# What you need to do:
Search the listing below for the word "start", and copy every line in which it turns up.

# Records for processing:

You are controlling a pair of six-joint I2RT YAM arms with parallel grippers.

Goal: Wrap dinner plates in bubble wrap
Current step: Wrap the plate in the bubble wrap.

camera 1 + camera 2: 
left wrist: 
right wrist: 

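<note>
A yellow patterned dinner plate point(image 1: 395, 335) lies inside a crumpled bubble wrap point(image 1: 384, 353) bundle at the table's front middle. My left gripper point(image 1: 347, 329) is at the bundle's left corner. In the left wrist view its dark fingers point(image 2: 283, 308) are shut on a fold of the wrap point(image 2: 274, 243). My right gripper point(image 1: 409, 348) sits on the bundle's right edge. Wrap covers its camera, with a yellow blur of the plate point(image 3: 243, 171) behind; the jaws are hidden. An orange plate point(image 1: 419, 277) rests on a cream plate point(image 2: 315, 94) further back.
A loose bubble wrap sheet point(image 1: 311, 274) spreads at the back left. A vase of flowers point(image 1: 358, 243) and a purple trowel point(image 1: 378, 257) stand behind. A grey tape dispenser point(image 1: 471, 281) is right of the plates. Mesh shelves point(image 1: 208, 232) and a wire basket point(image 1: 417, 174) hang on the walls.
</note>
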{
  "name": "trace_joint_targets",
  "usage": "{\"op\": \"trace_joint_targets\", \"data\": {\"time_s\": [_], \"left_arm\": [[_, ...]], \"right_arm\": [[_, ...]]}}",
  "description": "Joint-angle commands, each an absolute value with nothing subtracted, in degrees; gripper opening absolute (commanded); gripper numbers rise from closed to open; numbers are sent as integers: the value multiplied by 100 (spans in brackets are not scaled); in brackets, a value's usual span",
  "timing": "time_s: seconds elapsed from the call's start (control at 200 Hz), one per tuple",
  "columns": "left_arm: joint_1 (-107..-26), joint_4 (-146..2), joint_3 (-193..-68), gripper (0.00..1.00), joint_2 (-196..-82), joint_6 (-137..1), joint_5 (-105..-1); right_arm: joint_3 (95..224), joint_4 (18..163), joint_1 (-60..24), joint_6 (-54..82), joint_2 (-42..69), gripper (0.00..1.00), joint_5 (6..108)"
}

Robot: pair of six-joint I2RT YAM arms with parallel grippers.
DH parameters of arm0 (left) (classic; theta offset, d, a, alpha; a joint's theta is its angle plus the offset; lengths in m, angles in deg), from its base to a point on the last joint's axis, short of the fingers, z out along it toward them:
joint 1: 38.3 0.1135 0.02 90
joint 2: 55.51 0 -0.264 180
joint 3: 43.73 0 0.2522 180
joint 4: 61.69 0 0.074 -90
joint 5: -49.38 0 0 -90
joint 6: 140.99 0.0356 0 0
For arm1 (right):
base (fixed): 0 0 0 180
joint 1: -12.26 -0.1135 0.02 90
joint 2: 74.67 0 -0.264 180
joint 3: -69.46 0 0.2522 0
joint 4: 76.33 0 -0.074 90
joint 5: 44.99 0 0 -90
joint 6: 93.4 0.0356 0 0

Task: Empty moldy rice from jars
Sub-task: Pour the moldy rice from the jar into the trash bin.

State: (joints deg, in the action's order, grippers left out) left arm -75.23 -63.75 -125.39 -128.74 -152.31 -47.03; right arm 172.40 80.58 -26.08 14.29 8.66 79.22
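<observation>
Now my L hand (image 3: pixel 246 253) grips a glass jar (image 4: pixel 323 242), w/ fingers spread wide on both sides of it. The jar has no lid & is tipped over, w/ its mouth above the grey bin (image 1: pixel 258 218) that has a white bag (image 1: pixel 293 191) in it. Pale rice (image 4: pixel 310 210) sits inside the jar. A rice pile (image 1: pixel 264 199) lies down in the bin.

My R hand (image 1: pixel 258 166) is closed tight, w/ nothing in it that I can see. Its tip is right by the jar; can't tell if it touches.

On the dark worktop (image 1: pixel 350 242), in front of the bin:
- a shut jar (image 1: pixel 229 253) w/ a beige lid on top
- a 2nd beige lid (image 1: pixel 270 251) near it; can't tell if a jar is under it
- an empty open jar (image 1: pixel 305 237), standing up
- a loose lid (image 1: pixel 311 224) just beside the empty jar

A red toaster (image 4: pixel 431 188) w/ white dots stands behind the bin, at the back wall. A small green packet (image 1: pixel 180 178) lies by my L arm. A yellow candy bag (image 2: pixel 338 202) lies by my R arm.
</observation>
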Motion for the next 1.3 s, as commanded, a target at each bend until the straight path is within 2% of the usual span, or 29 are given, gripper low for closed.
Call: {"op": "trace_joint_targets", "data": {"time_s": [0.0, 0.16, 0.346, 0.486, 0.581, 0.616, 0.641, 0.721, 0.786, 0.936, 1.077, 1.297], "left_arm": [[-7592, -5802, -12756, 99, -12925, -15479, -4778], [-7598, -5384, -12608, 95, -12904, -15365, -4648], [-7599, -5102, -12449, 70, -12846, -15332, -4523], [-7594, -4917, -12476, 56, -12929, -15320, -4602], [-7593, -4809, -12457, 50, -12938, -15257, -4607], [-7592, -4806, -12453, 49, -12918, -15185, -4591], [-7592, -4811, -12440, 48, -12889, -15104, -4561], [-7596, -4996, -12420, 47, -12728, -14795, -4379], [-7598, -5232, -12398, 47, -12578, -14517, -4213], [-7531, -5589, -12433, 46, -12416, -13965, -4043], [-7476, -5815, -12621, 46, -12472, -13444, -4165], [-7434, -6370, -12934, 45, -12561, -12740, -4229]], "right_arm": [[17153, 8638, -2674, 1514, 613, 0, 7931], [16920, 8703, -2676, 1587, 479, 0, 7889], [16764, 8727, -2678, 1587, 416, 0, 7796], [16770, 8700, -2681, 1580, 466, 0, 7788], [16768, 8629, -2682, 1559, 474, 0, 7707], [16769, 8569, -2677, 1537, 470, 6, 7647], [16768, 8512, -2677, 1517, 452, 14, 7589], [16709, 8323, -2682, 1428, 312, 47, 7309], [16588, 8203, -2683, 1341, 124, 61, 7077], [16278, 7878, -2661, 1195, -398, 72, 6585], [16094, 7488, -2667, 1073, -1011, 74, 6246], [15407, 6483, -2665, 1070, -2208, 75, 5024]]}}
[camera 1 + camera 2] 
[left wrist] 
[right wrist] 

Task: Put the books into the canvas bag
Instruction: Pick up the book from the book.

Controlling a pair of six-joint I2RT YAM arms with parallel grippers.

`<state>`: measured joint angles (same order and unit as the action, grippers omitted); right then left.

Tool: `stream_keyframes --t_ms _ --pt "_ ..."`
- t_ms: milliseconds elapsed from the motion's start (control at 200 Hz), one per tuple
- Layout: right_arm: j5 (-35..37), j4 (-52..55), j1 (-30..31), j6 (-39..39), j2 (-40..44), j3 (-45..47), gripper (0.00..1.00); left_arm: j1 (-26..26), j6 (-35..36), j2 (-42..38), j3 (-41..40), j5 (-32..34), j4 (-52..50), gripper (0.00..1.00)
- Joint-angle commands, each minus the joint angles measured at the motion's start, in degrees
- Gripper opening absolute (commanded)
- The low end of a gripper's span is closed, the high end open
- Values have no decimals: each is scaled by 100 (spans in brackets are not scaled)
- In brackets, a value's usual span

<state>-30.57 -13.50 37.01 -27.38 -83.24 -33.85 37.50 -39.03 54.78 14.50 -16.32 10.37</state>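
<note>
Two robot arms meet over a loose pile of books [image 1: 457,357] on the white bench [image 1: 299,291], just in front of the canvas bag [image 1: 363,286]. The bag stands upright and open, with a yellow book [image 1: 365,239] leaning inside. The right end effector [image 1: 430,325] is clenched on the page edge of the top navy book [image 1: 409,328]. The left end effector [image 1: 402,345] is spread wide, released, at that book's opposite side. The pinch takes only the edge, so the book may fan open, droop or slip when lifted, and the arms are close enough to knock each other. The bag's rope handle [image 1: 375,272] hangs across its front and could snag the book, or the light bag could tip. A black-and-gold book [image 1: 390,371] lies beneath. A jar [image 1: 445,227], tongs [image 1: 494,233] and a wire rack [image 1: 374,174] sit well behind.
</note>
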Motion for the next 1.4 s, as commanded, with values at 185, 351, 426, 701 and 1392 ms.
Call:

# Answer box:
  "timing": "time_s: seconds elapsed from the call's start (control at 200 Hz), one per tuple",
- t_ms: milliseconds elapsed from the motion's start (control at 200 Hz), one per tuple
- Joint-angle commands, each minus the joint angles measured at the motion's start, in degrees

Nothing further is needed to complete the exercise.